How much game can you get out of a chip with only 1 kB of flash memory and (five or) six free GPIOs? Well, you can get it to play the classic memory game, Simon. [Vojtak] is submitting this project for the 1 kB Challenge, but it looks like it’s already been used to teach simple microcontrollering to teenagers as well, so the code is actually straightforward to read, but full of nice features.
Neat tricks include sharing button-press sensing and LED driving on the same pin, which was necessary to make everything work on such a small chip. A simple linear-congruential pseudorandom sequence provides the variation, and it’s seeded by slow-clock/fast-clock timing jitter, so you’re probably not going to see the same sequence twice. (It’s not the best random number generator ever, but it’ll do.) If that weren’t enough, high scores (and the random seed for the game) are saved to EEPROM so that you can brag to your friends or re-live your previous moments of glory.
The board is easily solderable together as well. This is a fantastic beginner project, with details in the code that everyone can learn from. It’s a great game, and a great demonstration of what you can do with a dollar’s worth of parts and 1 kB of code.
If you have a cool project in mind, there is still plenty of time to enter the 1 kB Challenge! Deadline is January 5!
13 thoughts on “Tiny Game Of Simon On An ATtiny13”
This was well made and is a nice entry to the 1K contest, but an even tinier ATtiny10 simon game was featured here a few years ago: http://hackaday.com/2011/09/24/attiny-hacks-attiny10-game-doing-more-with-less/
I’m surprised it wasn’t linked somewhere above. Of course you couldn’t get as many features on that one due to fewer pins.
I have made one using a PIC10F202 in march 2012.

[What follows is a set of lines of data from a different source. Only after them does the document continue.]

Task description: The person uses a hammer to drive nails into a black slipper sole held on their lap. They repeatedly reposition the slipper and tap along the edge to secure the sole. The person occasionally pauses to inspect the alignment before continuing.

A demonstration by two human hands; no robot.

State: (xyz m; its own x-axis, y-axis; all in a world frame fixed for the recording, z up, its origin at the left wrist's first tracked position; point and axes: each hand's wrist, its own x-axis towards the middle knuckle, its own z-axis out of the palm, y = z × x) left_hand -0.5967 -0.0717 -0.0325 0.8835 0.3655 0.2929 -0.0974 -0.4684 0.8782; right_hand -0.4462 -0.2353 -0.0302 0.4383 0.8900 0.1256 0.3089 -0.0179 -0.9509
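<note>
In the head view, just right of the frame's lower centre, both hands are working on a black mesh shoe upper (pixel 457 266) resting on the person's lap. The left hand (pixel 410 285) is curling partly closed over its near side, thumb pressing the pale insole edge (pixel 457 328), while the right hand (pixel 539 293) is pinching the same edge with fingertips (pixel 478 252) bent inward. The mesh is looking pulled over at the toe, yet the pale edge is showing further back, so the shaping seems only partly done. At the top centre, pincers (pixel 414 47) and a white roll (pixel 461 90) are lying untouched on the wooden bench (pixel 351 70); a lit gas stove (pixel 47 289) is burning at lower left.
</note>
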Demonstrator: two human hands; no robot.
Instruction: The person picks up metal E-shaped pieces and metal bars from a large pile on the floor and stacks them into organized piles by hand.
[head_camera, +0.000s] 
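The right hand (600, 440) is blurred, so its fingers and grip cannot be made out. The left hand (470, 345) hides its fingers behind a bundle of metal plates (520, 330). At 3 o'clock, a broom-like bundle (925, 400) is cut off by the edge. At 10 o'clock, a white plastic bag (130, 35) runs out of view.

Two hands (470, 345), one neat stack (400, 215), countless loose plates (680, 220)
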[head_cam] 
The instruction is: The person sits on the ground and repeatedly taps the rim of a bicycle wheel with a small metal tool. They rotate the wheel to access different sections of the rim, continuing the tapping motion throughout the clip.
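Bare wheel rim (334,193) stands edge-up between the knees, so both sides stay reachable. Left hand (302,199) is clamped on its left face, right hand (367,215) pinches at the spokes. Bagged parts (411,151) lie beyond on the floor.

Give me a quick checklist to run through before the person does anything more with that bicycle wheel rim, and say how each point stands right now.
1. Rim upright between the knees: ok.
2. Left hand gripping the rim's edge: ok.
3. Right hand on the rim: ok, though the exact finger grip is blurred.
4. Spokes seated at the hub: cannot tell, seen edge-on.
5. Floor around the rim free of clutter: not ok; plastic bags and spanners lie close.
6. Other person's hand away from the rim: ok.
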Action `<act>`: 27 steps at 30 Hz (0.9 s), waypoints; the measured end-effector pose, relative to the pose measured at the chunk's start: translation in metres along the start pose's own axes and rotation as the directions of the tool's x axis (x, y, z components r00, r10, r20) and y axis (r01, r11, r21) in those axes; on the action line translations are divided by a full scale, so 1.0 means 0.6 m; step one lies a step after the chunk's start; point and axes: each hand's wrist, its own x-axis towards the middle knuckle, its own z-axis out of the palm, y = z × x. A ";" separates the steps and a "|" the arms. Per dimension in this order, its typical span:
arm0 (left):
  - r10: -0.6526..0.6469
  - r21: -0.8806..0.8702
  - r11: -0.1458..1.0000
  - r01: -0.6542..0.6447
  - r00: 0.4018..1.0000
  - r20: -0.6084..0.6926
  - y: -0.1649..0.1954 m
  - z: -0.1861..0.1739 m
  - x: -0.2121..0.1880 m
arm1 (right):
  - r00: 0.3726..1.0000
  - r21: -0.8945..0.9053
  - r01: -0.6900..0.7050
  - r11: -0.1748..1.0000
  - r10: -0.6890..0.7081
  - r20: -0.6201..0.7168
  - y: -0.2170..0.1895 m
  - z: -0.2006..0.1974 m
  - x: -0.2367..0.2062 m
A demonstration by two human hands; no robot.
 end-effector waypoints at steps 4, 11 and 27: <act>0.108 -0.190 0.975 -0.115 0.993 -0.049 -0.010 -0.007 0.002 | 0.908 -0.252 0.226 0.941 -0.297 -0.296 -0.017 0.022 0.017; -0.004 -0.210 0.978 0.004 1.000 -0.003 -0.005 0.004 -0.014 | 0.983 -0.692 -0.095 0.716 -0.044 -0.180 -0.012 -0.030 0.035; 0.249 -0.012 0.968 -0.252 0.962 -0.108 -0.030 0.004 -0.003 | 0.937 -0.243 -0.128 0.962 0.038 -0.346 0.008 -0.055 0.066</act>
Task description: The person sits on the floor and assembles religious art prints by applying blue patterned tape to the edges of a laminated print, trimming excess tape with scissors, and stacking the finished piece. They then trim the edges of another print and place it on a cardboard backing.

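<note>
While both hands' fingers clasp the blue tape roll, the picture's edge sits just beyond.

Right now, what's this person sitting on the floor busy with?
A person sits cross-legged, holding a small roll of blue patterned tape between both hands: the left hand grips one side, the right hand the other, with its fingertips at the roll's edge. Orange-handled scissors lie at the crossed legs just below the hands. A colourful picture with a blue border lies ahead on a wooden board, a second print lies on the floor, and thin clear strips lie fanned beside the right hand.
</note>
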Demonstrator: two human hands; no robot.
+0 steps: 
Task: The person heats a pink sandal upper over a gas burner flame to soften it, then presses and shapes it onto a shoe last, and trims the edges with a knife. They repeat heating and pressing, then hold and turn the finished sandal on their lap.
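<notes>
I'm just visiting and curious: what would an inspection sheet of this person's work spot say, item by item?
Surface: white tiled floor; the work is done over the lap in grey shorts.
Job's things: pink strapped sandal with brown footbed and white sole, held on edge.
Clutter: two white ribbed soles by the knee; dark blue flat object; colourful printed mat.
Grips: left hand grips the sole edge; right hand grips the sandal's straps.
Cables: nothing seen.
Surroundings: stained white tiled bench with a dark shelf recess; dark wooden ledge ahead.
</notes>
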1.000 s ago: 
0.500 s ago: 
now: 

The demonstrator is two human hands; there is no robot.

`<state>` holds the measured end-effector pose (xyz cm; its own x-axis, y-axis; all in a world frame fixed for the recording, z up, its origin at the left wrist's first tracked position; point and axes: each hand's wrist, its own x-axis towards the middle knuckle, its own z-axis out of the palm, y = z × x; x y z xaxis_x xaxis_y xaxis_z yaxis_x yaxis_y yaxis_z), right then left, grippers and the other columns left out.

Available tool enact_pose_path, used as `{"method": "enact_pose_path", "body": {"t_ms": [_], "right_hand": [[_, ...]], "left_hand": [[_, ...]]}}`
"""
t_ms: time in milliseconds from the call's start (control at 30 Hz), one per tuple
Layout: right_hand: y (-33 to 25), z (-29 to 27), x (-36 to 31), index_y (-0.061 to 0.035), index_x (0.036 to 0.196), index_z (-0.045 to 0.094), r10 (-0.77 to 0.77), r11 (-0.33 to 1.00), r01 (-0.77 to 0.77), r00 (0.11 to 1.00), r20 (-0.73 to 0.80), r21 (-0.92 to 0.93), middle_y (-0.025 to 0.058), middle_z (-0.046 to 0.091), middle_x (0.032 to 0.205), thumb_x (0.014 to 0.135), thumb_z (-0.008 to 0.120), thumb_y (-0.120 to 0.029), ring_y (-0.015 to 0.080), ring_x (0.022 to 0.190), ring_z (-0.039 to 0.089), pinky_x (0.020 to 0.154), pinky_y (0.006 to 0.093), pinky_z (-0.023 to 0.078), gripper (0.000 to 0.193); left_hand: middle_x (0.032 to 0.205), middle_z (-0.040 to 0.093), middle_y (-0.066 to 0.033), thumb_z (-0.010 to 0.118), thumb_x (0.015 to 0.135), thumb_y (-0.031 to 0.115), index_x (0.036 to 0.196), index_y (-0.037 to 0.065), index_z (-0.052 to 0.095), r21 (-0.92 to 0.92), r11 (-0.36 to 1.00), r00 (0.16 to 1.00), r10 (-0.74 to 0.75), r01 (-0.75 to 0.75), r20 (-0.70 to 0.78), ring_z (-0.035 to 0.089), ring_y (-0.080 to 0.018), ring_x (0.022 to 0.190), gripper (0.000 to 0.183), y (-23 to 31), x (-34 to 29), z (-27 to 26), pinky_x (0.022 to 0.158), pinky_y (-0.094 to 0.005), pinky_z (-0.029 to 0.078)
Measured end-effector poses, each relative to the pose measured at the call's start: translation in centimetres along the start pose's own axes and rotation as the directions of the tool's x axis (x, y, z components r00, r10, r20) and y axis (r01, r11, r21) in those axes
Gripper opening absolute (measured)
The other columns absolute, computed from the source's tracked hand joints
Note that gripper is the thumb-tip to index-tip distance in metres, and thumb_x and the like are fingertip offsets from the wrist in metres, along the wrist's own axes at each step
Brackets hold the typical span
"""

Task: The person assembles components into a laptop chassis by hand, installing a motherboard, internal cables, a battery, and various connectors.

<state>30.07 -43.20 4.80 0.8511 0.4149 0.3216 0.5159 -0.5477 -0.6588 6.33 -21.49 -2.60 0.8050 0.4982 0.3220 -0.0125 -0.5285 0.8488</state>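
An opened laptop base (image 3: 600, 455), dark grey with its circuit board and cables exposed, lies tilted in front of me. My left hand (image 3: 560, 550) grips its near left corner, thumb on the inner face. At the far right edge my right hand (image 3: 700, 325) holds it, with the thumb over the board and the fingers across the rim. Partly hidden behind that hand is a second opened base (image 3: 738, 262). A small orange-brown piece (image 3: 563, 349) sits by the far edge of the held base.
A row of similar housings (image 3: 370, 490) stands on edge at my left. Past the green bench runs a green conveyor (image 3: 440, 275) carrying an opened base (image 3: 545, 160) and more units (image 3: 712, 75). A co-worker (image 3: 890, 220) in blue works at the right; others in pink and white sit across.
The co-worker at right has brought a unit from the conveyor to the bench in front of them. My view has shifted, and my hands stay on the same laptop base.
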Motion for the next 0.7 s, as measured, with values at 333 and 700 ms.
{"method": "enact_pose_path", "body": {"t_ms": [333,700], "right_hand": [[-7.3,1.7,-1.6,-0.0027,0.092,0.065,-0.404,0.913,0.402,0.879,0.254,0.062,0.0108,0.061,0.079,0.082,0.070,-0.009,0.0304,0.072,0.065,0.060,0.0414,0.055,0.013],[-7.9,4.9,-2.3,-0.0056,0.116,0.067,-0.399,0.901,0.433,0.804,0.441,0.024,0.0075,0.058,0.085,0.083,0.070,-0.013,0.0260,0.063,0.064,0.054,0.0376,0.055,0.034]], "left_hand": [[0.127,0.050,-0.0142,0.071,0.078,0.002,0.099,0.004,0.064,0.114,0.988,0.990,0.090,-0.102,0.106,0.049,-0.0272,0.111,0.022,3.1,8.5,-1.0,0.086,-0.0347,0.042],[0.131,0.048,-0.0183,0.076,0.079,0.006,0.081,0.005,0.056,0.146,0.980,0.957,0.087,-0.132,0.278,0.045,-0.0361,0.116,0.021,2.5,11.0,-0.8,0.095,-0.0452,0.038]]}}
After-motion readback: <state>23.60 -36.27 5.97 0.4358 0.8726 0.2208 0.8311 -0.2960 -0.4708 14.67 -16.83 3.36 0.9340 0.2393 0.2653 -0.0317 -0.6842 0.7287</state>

all the buttons are on the same pin. they are differentiated by the time it take to charge capacitor C3 using a different
value of resistor for each button. The 4 LEDS use only 2 output pins.
source code: https://drive.google.com/file/d/0BxigE4DTzAg_QndKczhsSjlSeTJTTnRra0kxb3FfUQ/view
blog entry ( french): http://picatout-jd.blogspot.ca/2012/03/pocket-simon-avec-pic10f202.html
Is a linear congruential generator better that a linear feedback shift register or how are they different?
They are both PRNGs ( Pseudo Random Number Generator ) but are different in their implementation.
If you look at example code on the two wiki pages you can see how they differ
This page http://www.pcg-random.org/other-rngs.html has several of both with the positives and negatives listed
wow that last link is a gem! I bookmarked that thanks [MINIMAN10000] .
Thank you for a good point. I have tried LFSR and the results are really not bad. See project log: https://hackaday.io/project/18952-simon-game-with-attiny13/log/51125-testing-linear-feedback-shift-register-instead-of-linear-congruential-generator
I often use LFSR in (V)HDL (like Verilog) because it’s very easy to implement in raw logic.
Great project. I wanted to make an entry to the 1KiB competition but everyone has thought of everything already lol
I went though the micro-controller box and I was temped by some PICs cos I haven’t used a PIC for a while. I also thought about making a one bit processor in a CPLD or even a two bit if I wanted to lash out a ‘bit’ :p
Saw this project a few weeks ago. Impressive work and excellent documentation!
He might want to move those resistors for the LEDs so they’ll act as protection for the uC. Right now if you hit a button while the LED is on you can fry that port. If you move the 180ohm resistors to be between the port and the switch+led you’ll get the same ability to light the LEDs but also protect the uC’s output port from being shorted to ground.
Could have also used another (in use) GPIO for the buzzer so you don’t need the capacitor. Just keep the buzzer GPIO in sync with the other GPIO when you don’t need to ‘buzz’
The bridge connection of the buzzer requires higher input impedance than 42 ohm (probably noone manufactures them).
Surprisingly, the maximal allowed output current would not be exceeded due to high output resistance, but too much power would be uselessly converted to heat.
Not to mention there is no free GPIO.
But in that case, if you hit the switch, the LED would have no current limitation.
Best way would be to have two resistors – one in series with LED, another one in series with switch. Or in series with the pin, as you suggest.
This is a little bit commented on the project page. When the GPIO goes from input to output, the internal pullup resistor is disabled first and the GPIO is always low. The button switch is parallel to (already open) lower output transistor, so it is not dangerous for the microcontroller.
This is also used to prolong short button presses during the game (so the LED is on for at least 150 ms each time the button is pressed).